*Stored items*:
=== Begin Enclosure ===

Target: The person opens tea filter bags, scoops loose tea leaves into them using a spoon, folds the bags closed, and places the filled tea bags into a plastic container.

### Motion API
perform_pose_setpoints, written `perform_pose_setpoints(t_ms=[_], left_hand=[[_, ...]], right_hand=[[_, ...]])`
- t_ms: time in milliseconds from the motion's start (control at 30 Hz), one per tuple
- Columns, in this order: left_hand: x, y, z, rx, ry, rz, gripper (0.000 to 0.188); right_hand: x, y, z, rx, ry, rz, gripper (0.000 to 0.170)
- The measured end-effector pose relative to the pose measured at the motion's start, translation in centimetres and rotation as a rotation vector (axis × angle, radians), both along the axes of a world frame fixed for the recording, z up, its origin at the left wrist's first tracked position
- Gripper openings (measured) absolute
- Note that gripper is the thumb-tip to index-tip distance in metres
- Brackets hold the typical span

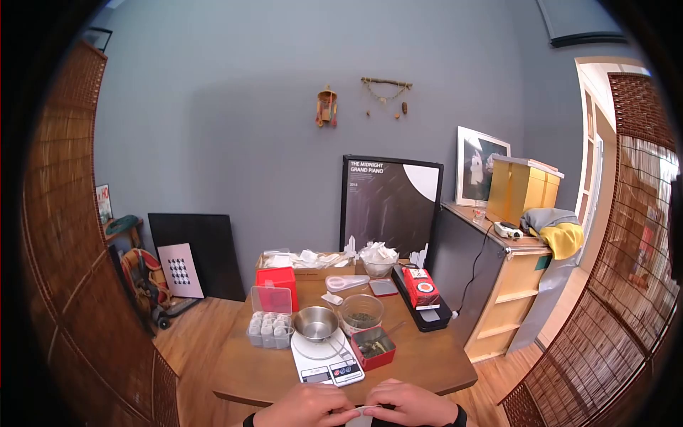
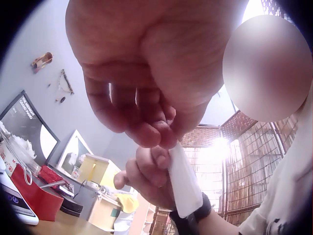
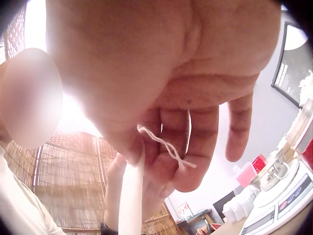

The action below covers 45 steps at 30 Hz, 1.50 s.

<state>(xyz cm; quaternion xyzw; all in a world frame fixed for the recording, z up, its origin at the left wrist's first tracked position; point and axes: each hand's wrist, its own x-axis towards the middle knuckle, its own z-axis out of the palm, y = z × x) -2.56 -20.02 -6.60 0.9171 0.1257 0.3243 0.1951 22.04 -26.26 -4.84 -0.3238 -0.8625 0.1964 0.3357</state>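
Observation:
Both hands are together at the table's front edge, holding a small white pouch (image 1: 359, 420) between them. My left hand (image 1: 307, 407) pinches its top with thumb and fingertips; in the left wrist view the pouch (image 2: 184, 183) hangs below the left hand (image 2: 151, 68). My right hand (image 1: 413, 403) pinches the other side of the top. A white string (image 3: 168, 145) lies across the fingers of the right hand (image 3: 171, 83) in the right wrist view. Just beyond the hands stands a white scale (image 1: 327, 363) with a steel bowl (image 1: 316, 324) on it.
On the table (image 1: 420, 359) are a red tin (image 1: 373, 347) with dried material, a glass bowl (image 1: 362, 310), a plastic box (image 1: 269, 334) of white pouches, a red container (image 1: 279, 283), and a red packet (image 1: 425, 287) on a black device. A cabinet (image 1: 509, 299) stands at the right.

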Motion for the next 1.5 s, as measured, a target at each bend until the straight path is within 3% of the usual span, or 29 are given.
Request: perform_pose_setpoints(t_ms=[567, 667, 833, 900, 967, 1067, 1267, 1500], left_hand=[[0.0, -0.1, -1.9, -0.270, -0.102, 0.051, 0.013], [0.4, -0.1, -2.0, -0.215, -0.229, 0.060, 0.013], [-0.2, 0.4, -2.5, -0.203, -0.215, 0.111, 0.013], [-0.4, 0.4, -2.7, -0.267, -0.236, 0.149, 0.013], [-0.3, 0.2, -2.5, -0.294, -0.253, 0.183, 0.014], [-0.4, 0.1, -2.9, -0.344, -0.287, 0.178, 0.014], [-0.8, 0.0, -3.1, -0.190, -0.277, 0.158, 0.015], [-0.7, -0.2, -3.6, -0.181, -0.319, 0.117, 0.016]], right_hand=[[-0.1, 1.4, -1.8, -0.030, -0.043, -0.074, 0.014], [-0.4, 1.5, -1.7, -0.024, 0.047, -0.074, 0.013], [-0.3, 1.5, -2.1, -0.011, 0.117, -0.114, 0.012], [-0.6, 1.4, -2.8, -0.092, 0.246, -0.224, 0.013], [-0.2, 1.7, -2.8, -0.115, 0.278, -0.201, 0.027], [-0.8, 1.8, -2.2, -0.156, 0.347, -0.142, 0.029], [-1.2, 1.5, -3.1, -0.096, 0.291, -0.136, 0.028], [-1.7, 1.6, -3.5, 0.128, 0.200, -0.149, 0.019]])
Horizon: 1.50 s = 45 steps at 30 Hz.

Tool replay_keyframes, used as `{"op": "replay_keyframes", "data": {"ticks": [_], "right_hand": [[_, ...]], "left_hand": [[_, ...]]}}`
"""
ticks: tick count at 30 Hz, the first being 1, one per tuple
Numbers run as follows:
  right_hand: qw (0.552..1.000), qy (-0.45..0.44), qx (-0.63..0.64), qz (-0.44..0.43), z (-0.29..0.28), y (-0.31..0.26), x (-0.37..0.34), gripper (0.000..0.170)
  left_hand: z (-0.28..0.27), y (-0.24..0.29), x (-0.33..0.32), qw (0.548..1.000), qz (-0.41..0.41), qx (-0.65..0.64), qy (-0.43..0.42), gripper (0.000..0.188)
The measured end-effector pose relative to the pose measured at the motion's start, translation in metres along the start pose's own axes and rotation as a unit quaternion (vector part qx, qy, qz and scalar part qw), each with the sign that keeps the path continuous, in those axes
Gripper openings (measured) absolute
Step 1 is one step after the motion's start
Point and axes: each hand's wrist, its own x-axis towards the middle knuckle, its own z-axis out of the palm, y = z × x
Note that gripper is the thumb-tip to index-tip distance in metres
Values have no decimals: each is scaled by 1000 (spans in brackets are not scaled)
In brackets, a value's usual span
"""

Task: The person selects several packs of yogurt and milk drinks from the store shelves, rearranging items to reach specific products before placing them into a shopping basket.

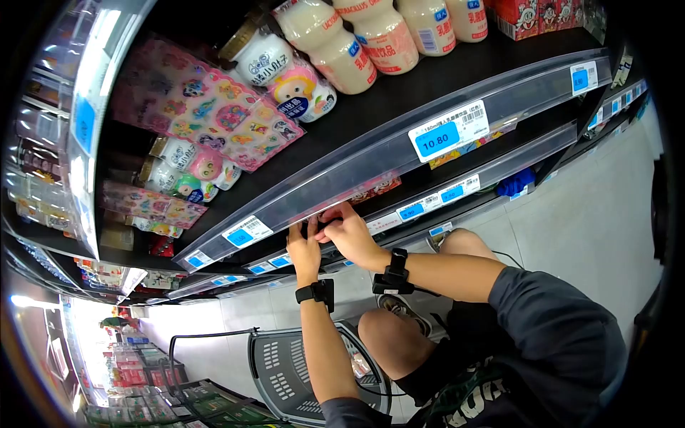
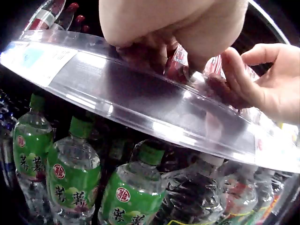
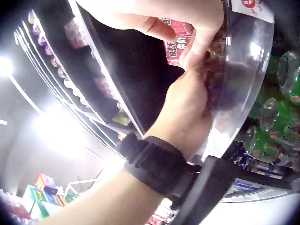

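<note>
Both hands meet at the lower shelf's clear front strip (image 2: pixel 140 105). In the head view the left hand (image 1: pixel 305 251) points up at the shelf, with the right hand (image 1: pixel 351 235) bent in beside it. A red pack (image 2: pixel 177 65) shows between the fingers of the left hand (image 2: pixel 173 28), whose fingertips are hidden behind the strip; the right hand (image 2: pixel 269 79) is close by, fingers bent. In the right wrist view, red packs with white lettering (image 3: pixel 173 49) lie behind the thumb of the right hand (image 3: pixel 187 21), which touches the left hand (image 3: pixel 187 101). Whether either hand grips a pack is unclear.
Milky drink bottles (image 1: pixel 385 39) and a pink sticker sheet (image 1: pixel 214 107) fill the shelf above. Green-labelled bottles (image 2: pixel 75 173) stand below the strip. A grey basket (image 1: pixel 285 371) is on the floor beside the person's bent knee (image 1: pixel 396 339).
</note>
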Motion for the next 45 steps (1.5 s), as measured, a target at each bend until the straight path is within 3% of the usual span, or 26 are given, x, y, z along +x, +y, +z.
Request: {"op": "replay_keyframes", "data": {"ticks": [1, 2, 3, 5, 7, 9, 12, 13, 16, 19, 21, 22, 23, 25, 27, 28, 29, 30, 31, 33, 35, 37, 39, 43, 45], "right_hand": [[996, -16, -80, -38, -2, -1, -1, 28], [979, -23, -169, -109, -3, -3, -2, 22], [979, -27, -167, -115, -5, -6, -3, 22], [942, -84, -257, -200, -11, -7, -3, 18], [926, -121, -298, -198, -17, -5, -3, 19], [913, -136, -316, -219, -24, -3, -3, 18], [915, -154, -288, -237, -31, -3, -1, 12], [927, -159, -260, -220, -31, -8, -2, 11], [918, -166, -255, -254, -30, -13, -2, 9], [912, -184, -287, -230, -26, -18, -4, 8], [911, -200, -283, -222, -23, -25, -5, 8], [893, -230, -310, -231, -22, -31, -2, 8], [874, -259, -337, -237, -22, -38, -2, 8], [848, -320, -360, -223, -17, -66, -5, 9], [831, -278, -370, -307, -15, -86, -12, 6], [838, -237, -350, -346, -14, -97, -17, 5], [770, -197, -344, -500, -10, -112, -16, 6], [723, -138, -372, -566, -13, -131, -18, 8], [804, -117, -282, -510, -21, -133, -18, 9], [724, -93, -353, -585, -32, -135, -17, 12], [607, -152, -412, -663, -31, -151, -35, 15], [662, -256, -414, -569, -30, -156, -51, 19], [588, -290, -448, -608, -28, -172, -60, 22], [511, -247, -501, -653, -43, -221, -92, 23], [559, -219, -483, -638, -40, -253, -136, 24]], "left_hand": [[-3, 6, 0, 1000, -7, -11, -5, 35], [-11, 12, 0, 996, -29, -45, -72, 37], [-17, 21, -4, 997, -25, -43, -66, 37], [-27, 38, -23, 997, 77, 14, 21, 38], [-41, 64, -55, 990, 89, -53, 92, 37], [-58, 83, -102, 976, 42, -155, 151, 33], [-95, 96, -182, 965, -60, -135, 215, 24], [-106, 93, -209, 949, -79, -191, 237, 24], [-142, 85, -285, 918, -203, -164, 299, 21], [-168, 82, -343, 870, -261, -148, 391, 18], [-175, 63, -382, 834, -250, -183, 456, 17], [-175, 57, -395, 833, -236, -192, 461, 16], [-175, 53, -408, 821, -272, -173, 471, 16], [-165, 47, -417, 839, -296, -169, 425, 15], [-149, 36, -423, 857, -326, -162, 364, 12], [-139, 29, -431, 878, -343, -81, 322, 12], [-129, 22, -436, 893, -357, 0, 275, 13], [-123, 31, -433, 904, -344, 73, 245, 14], [-112, 18, -443, 910, -338, 119, 208, 17], [-98, 3, -460, 918, -365, 128, 90, 18], [-96, -3, -459, 911, -386, 104, 102, 18], [-100, 9, -456, 918, -362, 122, 110, 17], [-99, 10, -454, 920, -345, 141, 117, 16], [-101, 13, -449, 912, -383, 116, 92, 16], [-104, 22, -442, 906, -400, 109, 91, 17]]}}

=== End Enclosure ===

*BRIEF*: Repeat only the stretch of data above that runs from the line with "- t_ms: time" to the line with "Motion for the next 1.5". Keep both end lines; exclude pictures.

*ANSWER*:
- t_ms: time in milliseconds from the motion's start (control at 30 Hz), one per tuple
- Columns, in this order: left_hand: x, y, z, rx, ry, rz, gripper (0.000 to 0.188); right_hand: x, y, z, rx, ry, rz, gripper (0.000 to 0.170)
- The measured end-effector pose relative to the pose measured at the motion's start, translation in centimetres and rotation as a rotation vector (axis × angle, radians), both along the axes of a world frame fixed for the recording, z up, its origin at the left wrist's first tracked position
- Gripper openings (measured) absolute
- Note that gripper is the thumb-tip to index-tip distance in metres
- Brackets hold the typical span


The action below covers 45 steps at 30 Hz, 1.50 s.

<state>(xyz cm; quaternion xyzw; all in a world frame fixed for the recording, z up, its origin at the left wrist's first tracked position; point and axes: each hand's wrist, its own x-axis towards the middle knuckle, its own z-axis out of the palm, y = z × x) -2.56 -20.02 -6.60 0.9171 0.1257 0.3243 0.1951 22.04 -26.26 -4.84 -0.3238 -0.8625 0.1964 0.3357</state>
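Observation:
Both hands are together at the table's front edge, holding a small white pouch (image 1: 359, 420) between them. My left hand (image 1: 307, 407) pinches its top with thumb and fingertips; in the left wrist view the pouch (image 2: 184, 183) hangs below the left hand (image 2: 151, 68). My right hand (image 1: 413, 403) pinches the other side of the top. A white string (image 3: 168, 145) lies across the fingers of the right hand (image 3: 171, 83) in the right wrist view. Just beyond the hands stands a white scale (image 1: 327, 363) with a steel bowl (image 1: 316, 324) on it.
On the table (image 1: 420, 359) are a red tin (image 1: 373, 347) with dried material, a glass bowl (image 1: 362, 310), a plastic box (image 1: 269, 334) of white pouches, a red container (image 1: 279, 283), and a red packet (image 1: 425, 287) on a black device. A cabinet (image 1: 509, 299) stands at the right.
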
Motion for the next 1.5 s, as measured, a target at each bend until the straight path is within 3% of the usual span, or 29 are given.

The output is complete as shown.